Selenium and cardiometabolic health: inconclusive yet intriguing evidence

Affiliations
Review

Selenium and cardiometabolic health: inconclusive yet intriguing evidence

Jacob Joseph. Am J Med Sci. 2013 Sep.

Abstract

Selenium is incorporated as the unique amino acid selenocysteine into selenoproteins, which regulate important biologic processes such as redox balance. The results of epidemiologic and clinical investigations are inconclusive regarding the relation of the plasma selenium level to cardiometabolic parameters and does not support the routine use of selenium supplements to prevent cancer or cardiovascular disease. Variability in the selenium status of the populations studied and lack of standardization of measures of selenium status may account for part of the confusion regarding selenium and cardiometabolic health.

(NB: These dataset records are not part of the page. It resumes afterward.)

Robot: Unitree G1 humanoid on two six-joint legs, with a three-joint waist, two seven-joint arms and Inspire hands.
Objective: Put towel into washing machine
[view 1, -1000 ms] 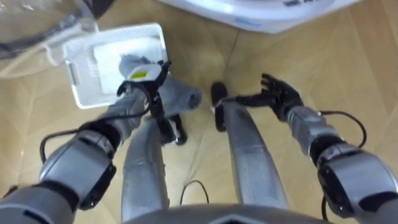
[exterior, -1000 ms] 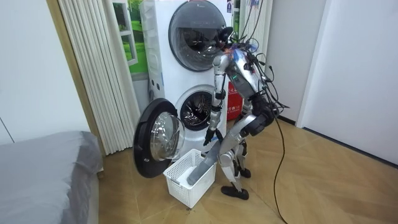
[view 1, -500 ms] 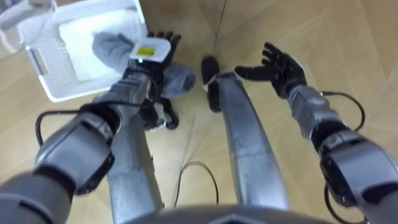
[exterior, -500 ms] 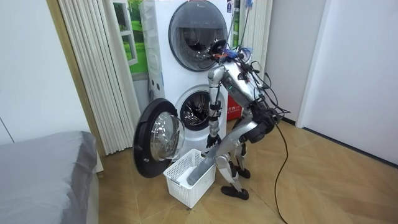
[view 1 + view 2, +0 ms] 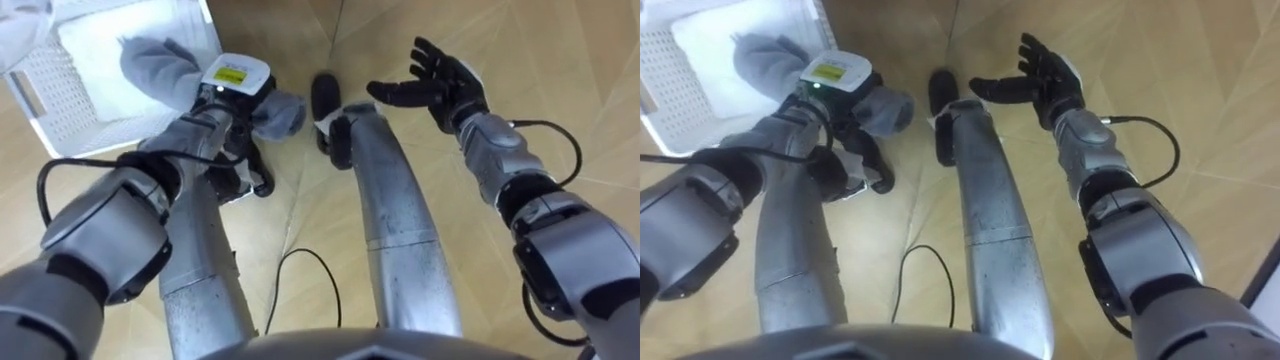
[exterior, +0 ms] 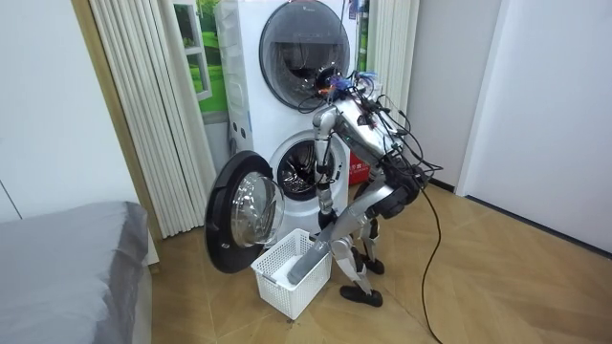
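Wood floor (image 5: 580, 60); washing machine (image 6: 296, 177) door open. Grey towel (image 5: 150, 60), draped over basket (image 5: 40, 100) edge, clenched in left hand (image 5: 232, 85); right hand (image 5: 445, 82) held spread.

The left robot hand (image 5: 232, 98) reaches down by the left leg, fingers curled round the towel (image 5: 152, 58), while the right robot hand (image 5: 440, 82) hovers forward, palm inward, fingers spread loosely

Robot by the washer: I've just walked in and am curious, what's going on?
The robot bends before the open washing machine. Its left hand is shut on a grey towel, whose lower end lies in the white basket. Its right hand is open and empty. The towel is not yet in the machine.
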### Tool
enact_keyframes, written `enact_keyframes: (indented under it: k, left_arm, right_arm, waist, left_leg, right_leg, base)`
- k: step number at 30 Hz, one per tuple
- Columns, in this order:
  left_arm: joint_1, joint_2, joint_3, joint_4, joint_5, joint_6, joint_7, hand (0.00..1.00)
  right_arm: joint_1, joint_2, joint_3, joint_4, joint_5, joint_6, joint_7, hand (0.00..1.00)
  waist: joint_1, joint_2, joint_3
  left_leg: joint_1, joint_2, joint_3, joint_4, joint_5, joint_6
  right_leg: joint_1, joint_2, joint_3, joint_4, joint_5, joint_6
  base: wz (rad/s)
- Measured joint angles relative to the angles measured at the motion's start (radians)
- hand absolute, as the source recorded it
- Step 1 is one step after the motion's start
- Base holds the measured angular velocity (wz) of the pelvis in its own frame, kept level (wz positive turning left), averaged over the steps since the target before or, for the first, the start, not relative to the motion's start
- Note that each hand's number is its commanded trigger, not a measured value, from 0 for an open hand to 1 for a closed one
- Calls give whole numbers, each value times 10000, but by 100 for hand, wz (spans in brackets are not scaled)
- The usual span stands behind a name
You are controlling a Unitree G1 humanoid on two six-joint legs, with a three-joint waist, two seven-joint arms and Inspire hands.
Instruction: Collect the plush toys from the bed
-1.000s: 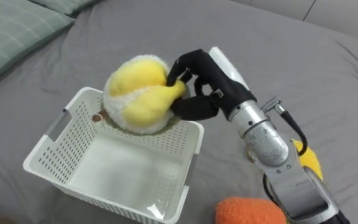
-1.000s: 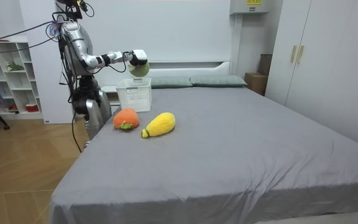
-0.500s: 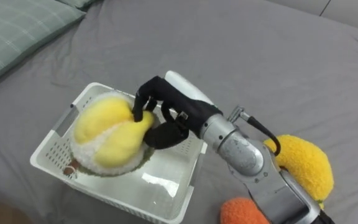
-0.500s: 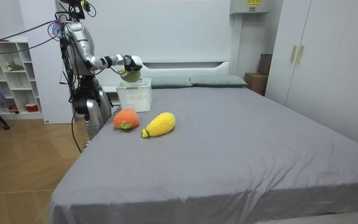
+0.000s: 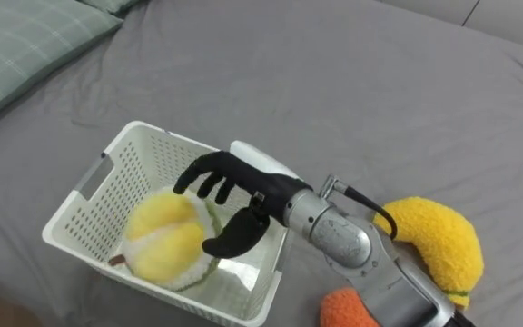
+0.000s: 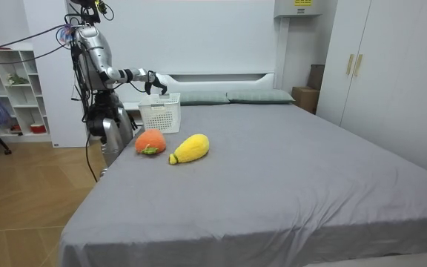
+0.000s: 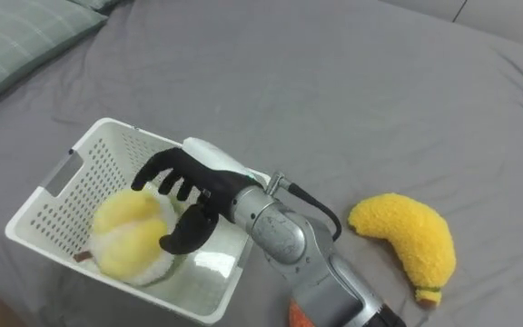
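The right hand (image 5: 241, 193) is spreading wide, just letting the round plush toy (image 5: 163, 238) drop into the basket (image 5: 139, 153); the banana toy (image 5: 434, 245) and orange toy (image 5: 348, 311) are waiting on the bed (image 5: 334, 82).

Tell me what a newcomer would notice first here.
The black right hand, open, is spread above a white basket on the grey bed. A yellow-and-white toy lies inside the basket under it. A yellow plush and an orange plush lie on the bed beside the arm.

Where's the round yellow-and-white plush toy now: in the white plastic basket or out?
In. The yellow plush toy lies inside the white basket, right hand open over it.
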Motion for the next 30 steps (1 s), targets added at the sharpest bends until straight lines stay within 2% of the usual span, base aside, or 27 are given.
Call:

Another possibility is that differences in the effects of selenoproteins, as opposed to those of low-molecular-weight selenium compounds derived from in vivo metabolism of selenium, may explain the unusual phenomenon of a similar phenotype induced by both selenium deficiency and excess in experimental models and offer a plausible explanation for the lack of consistency in clinical studies. The epidemiologic, clinical, and experimental evidence, although inconclusive in terms of the precise relation of selenium to cardiometabolic health, is however very intriguing in terms of the urgent need for further mechanistic research to enable the clinical use of this potent micronutrient.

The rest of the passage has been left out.